Nos últimos anos,
temos enfrentado os homens.
Isso tinha que ser feito.
(Aplausos)
Mas venho pensando ultimamente
que precisamos fazer algo
ainda mais difícil.
Precisamos, como diz
meu bom amigo Tony Porter,
encontrar uma maneira
de chamá-los para uma conversa.
Meu pai começou
a abusar sexualmente de mim
quando eu tinha cinco anos.
Ele entrava em meu quarto
no meio da noite.
Parecia estar em transe.
O abuso continuou até meus dez anos.
Quando tentei resistir a meu pai,
quando finalmente consegui dizer não,
ele começou a me bater.
Ele me chamou de idiota.
Disse que eu era mentirosa.
O abuso sexual terminou
quando eu tinha dez anos,
mas, na verdade, nunca terminou.
Mudou quem eu era.
Eu ficava cheia de ansiedade, culpa
e vergonha o tempo todo,
e não sabia o porquê.
Odiava meu corpo, eu me odiava,
ficava muito doente,
não conseguia pensar,
nem me lembrar das coisas.
Fui atraída para mulheres
e homens perigosos
que permiti - na verdade,
convidei - a me tratarem mal,
pois meu pai havia me ensinado
que isso era amor.
Esperei a vida inteira
que meu pai se desculpasse comigo.
Ele não se desculpou.
Não se descuparia.
Então, com os escândalos recentes
de homens famosos,
quando um após o outro foi exposto,
percebi uma coisa:
nunca ouvi falar de um homem
que cometeu estupro ou violência física
pedir desculpas publicamente
à vítima dele.
Comecei a me perguntar:
"Como seria um pedido de desculpas
sincero e profundo?"
Então, algo estranho começou a acontecer.
Comecei a escrever,
e a voz de meu pai começou
a se manifestar para mim.
Ele começou a me dizer o que havia feito
e por quê.
Ele começou a se desculpar.
Meu pai morreu há quase 31 anos
e, porém, nesse pedido de desculpas,
que eu tinha que escrever por ele,
descobri o poder de um pedido de desculpas
e como poderia ser o caminho para avançar
na crise que agora enfrentamos
com os homens e todas as mulheres
de quem eles abusam.
O pedido de desculpas
é um compromisso sagrado.
Requer total honestidade.
Exige tempo e autoquestionamento profundo.
Não pode ser apressado.
Descobri que um pedido
de desculpas tem quatro etapas
e, se me permitirem,
gostaria de ajudá-los a entendê-las.
A primeira é que você tem que dizer,
em detalhes, o que fez.
Sua explicação não pode ser vaga.
"Sinto muito se machuquei você"
ou "Sinto se abusei sexualmente de você"
não serve.
Você tem que dizer
o que aconteceu de verdade.
"Entrei no quarto no meio da noite
e abaixei sua calcinha."
"Eu te desprezei por ciúmes
e queria que você se sentisse inferior."
A libertação está nos detalhes.
Um pedido de desculpas é uma memória,
que liga o passado ao presente
e diz que o que ocorreu realmente ocorreu.

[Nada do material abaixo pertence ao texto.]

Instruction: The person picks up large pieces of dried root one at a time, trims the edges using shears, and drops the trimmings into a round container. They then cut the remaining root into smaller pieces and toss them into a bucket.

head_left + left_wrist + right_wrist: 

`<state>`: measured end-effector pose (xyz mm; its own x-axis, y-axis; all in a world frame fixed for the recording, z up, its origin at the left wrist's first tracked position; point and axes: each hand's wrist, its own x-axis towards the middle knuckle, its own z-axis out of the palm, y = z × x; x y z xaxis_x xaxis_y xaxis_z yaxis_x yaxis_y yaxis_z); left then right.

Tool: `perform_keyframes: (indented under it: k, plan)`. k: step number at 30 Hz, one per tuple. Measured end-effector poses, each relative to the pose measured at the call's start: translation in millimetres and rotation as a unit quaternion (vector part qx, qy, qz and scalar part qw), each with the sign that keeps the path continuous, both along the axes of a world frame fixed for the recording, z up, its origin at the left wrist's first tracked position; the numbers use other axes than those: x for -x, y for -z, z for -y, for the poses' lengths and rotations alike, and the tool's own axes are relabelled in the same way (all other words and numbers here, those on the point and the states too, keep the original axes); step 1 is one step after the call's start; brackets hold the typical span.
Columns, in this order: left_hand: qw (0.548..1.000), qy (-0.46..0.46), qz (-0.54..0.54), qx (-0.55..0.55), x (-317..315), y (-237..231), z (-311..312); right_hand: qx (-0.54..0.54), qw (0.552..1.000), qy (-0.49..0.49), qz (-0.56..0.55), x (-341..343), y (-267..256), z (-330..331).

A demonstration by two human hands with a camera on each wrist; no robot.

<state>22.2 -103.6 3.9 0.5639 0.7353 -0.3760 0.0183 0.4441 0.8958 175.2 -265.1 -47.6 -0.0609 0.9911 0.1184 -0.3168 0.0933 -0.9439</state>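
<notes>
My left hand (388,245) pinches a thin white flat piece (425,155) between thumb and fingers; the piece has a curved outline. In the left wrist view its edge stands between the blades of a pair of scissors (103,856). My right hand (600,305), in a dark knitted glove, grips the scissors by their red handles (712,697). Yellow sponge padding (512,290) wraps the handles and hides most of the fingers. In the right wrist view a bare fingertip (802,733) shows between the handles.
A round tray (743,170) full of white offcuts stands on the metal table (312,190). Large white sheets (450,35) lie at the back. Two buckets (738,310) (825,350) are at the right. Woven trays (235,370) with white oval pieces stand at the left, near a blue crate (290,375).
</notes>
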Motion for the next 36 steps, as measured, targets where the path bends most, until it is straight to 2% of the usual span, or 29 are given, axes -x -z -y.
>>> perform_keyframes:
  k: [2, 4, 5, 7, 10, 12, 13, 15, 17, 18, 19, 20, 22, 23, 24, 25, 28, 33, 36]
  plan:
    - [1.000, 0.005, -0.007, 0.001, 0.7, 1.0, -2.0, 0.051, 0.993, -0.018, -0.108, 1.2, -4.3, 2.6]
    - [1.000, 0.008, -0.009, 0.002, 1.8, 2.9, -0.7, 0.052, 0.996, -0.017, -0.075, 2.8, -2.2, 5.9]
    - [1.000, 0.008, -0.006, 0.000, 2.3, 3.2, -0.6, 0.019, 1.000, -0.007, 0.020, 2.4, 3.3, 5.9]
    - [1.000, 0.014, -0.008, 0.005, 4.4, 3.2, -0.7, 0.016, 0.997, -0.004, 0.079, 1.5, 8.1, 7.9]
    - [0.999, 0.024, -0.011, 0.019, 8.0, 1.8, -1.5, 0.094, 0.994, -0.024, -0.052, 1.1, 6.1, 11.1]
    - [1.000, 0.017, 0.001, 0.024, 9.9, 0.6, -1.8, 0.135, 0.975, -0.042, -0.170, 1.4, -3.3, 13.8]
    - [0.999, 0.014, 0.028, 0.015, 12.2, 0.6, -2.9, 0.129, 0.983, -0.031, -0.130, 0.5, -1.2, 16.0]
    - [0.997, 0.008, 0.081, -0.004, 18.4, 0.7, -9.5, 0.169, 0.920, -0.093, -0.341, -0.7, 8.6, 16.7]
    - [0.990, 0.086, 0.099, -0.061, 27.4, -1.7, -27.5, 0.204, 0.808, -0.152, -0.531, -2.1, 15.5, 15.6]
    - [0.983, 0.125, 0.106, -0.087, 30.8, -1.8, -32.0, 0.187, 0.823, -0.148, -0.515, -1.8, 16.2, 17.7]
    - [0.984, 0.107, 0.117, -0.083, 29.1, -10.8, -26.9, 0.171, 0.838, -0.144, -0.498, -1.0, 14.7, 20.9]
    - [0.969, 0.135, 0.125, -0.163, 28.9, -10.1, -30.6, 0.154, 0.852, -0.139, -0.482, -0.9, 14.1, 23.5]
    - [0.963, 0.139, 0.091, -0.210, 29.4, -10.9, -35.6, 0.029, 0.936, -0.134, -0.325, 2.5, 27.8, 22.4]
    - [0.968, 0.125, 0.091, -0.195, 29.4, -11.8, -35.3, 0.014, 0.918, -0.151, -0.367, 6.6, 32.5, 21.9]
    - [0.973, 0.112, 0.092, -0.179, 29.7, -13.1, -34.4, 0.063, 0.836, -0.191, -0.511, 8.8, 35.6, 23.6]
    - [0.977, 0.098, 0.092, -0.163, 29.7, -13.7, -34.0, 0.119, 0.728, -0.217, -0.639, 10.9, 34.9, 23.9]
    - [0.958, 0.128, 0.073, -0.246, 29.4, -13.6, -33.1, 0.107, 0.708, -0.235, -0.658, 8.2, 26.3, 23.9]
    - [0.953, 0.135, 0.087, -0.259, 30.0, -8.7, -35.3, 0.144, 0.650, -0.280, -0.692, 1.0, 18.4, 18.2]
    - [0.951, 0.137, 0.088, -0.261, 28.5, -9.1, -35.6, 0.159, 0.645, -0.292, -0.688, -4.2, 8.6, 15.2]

A segunda etapa é você ter
que se perguntar o porquê.
Os sobreviventes são
assombrados pelo porquê.
Por quê? Por que meu pai iria querer
abusar sexualmente da filha mais velha?
Por que ele pegaria minha cabeça
e a quebraria na parede?
No caso de meu pai,
ele era um filho
nascido muito após os demais.
Ele era um acidente
que se tornou "o milagre".
Era adorado e tratado
como o garoto de ouro.
Mas acontece que adoração não é amor.
Adoração é uma projeção
da necessidade de alguém
que você seja perfeito
lançada sobre você.
Meu pai teve que corresponder
a esse ideal impossível
e, portanto, nunca
lhe permitiram ser ele mesmo.
Nunca lhe permitiram expressar ternura
vulnerabilidade, curiosidade ou dúvida.
Nunca lhe permitiram chorar.
Ele foi forçado a esconder
todos esses sentimentos,
que acabaram perigosamente transformados.
Esses sentimentos reprimidos o tornaram,
mais tarde, o "Homem das Sombras",
e ele estava fora de controle
e, por fim, extravasou
sua enxurrada sobre mim.
A terceira etapa é abrir o coração
e sentir o que sua vítima sentiu
quando você estava abusando dela.
Você tem que deixar seu coração partir.
Você tem que sentir
o horror, a deslealdade
e os impactos a longo prazo
de seu abuso sobre sua vítima.
Você tem que ficar
com o sofrimento que causou.
E, é claro, a quarta etapa
é assumir a responsabilidade
pelo que você fez
e compensar o mal.
Mas por que alguém iria querer passar
por um processo tão árduo e humilhante?
Por que você iria querer se abrir?
Porque é a única coisa que libertará você.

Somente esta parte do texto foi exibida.